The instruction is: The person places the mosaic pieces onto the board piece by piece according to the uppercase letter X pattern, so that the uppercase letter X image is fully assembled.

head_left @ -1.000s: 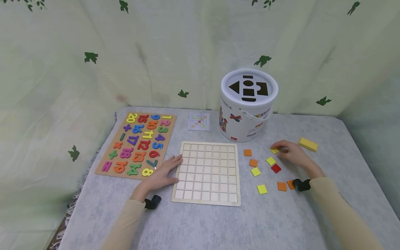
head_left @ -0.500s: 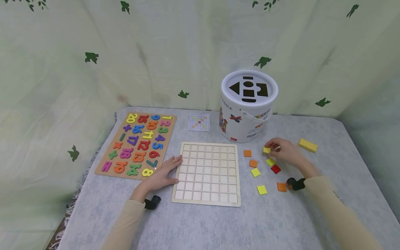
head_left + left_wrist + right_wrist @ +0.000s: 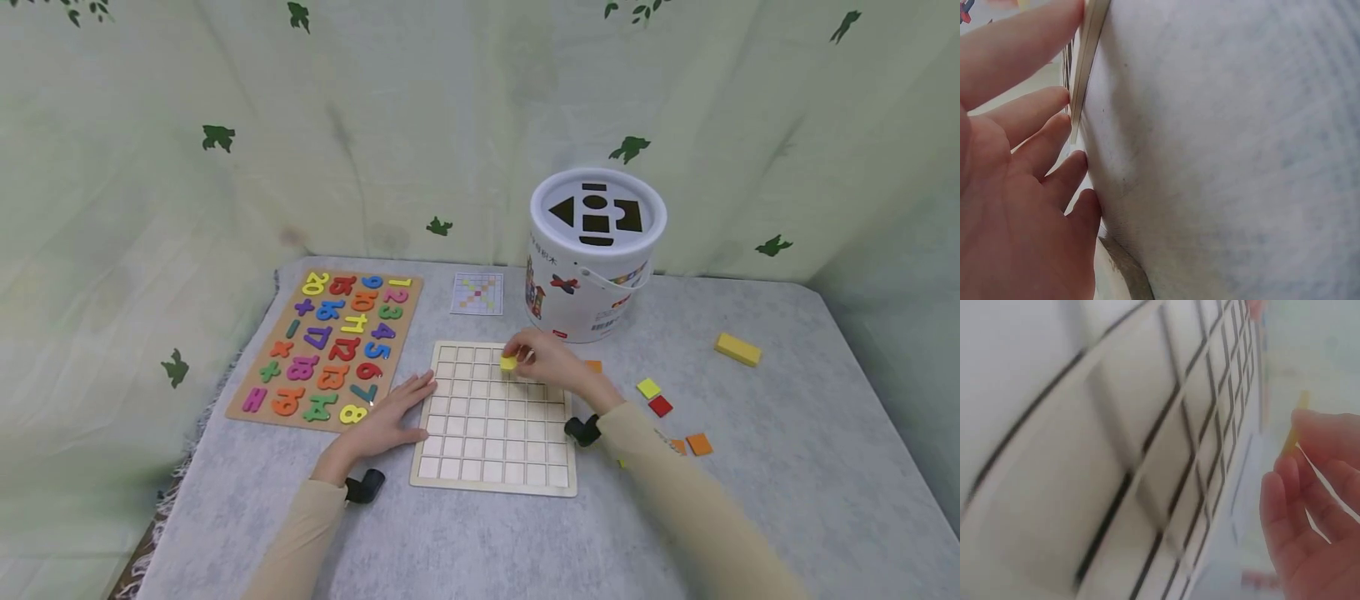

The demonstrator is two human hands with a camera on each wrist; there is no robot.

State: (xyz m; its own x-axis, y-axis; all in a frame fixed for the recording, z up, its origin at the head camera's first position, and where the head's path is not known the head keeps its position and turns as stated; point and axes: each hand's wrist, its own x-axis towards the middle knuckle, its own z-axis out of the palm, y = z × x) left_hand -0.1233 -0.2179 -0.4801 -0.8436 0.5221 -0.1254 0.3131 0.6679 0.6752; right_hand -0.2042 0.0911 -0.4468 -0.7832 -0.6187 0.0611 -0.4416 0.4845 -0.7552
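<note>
A pale wooden grid board [image 3: 487, 429] of square cells lies in the middle of the table. My right hand [image 3: 551, 364] is over the board's far part and pinches a yellow square tile [image 3: 508, 363] between thumb and fingers. The right wrist view shows that tile [image 3: 1295, 425] edge-on, held above the cells. My left hand [image 3: 386, 425] lies with fingers spread at the board's left edge. In the left wrist view its fingertips [image 3: 1060, 100] touch the board's side edge [image 3: 1090, 56].
Right of the board lie a yellow tile [image 3: 648, 388], a red tile [image 3: 661, 406] and orange tiles [image 3: 699, 444], some partly behind the right arm. A white bucket [image 3: 588, 287], pattern card [image 3: 477, 294], number board [image 3: 408, 321] and yellow block [image 3: 738, 349] stand around.
My right hand has picked up the yellow tile from the right-hand tiles and carried it left over the board. The left hand has stayed at the board's edge.
</note>
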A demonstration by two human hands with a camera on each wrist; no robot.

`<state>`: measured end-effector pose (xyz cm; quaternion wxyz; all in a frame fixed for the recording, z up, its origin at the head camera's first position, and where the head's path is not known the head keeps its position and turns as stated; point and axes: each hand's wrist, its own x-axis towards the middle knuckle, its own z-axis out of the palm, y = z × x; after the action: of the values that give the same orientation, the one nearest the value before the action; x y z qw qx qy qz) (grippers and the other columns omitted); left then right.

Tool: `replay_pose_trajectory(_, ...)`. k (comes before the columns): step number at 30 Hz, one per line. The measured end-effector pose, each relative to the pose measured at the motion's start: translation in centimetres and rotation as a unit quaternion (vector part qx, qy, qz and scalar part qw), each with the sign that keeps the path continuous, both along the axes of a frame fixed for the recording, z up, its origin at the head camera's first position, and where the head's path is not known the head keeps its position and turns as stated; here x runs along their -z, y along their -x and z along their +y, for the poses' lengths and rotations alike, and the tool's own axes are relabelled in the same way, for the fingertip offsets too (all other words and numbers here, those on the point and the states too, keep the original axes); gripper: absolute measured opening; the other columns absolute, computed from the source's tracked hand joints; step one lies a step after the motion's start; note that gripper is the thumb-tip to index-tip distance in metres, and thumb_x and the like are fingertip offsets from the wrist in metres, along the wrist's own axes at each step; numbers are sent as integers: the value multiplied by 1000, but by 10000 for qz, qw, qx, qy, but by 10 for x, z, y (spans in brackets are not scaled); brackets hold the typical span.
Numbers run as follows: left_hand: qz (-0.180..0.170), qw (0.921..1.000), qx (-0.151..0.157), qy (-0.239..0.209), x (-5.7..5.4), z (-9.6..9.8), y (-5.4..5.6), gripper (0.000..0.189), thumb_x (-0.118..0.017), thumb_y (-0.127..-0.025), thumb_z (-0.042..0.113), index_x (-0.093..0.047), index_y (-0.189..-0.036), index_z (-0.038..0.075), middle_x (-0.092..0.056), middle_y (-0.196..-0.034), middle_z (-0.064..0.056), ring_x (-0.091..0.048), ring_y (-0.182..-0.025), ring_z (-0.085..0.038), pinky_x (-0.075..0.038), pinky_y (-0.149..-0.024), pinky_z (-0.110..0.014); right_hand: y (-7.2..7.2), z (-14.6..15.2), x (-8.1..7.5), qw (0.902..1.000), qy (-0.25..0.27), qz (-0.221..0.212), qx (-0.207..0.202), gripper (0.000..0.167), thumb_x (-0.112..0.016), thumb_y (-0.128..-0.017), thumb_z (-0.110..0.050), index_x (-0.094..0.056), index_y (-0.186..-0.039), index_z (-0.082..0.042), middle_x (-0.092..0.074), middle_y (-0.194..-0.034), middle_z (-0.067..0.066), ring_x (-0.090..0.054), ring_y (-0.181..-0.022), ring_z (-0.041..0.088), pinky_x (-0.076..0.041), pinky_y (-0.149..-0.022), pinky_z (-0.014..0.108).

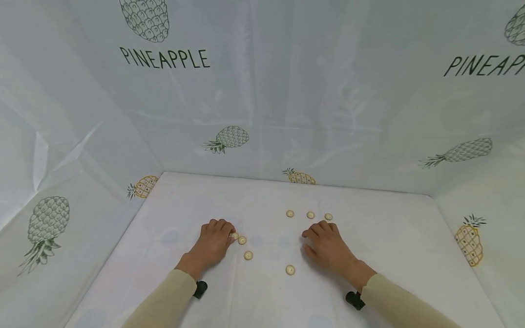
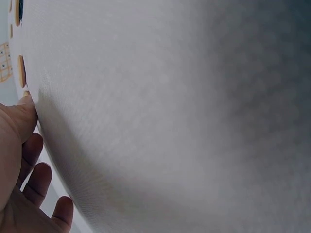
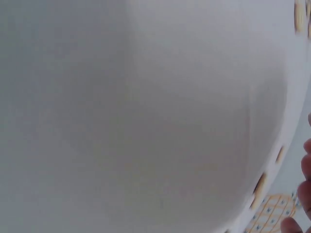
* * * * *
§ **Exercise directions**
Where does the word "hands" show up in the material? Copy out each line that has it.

§ **Output below**
The demonstrator is two human hands with a camera on each wrist; there is no robot.
A demonstration by two human hands with a camera on each wrist; no robot.

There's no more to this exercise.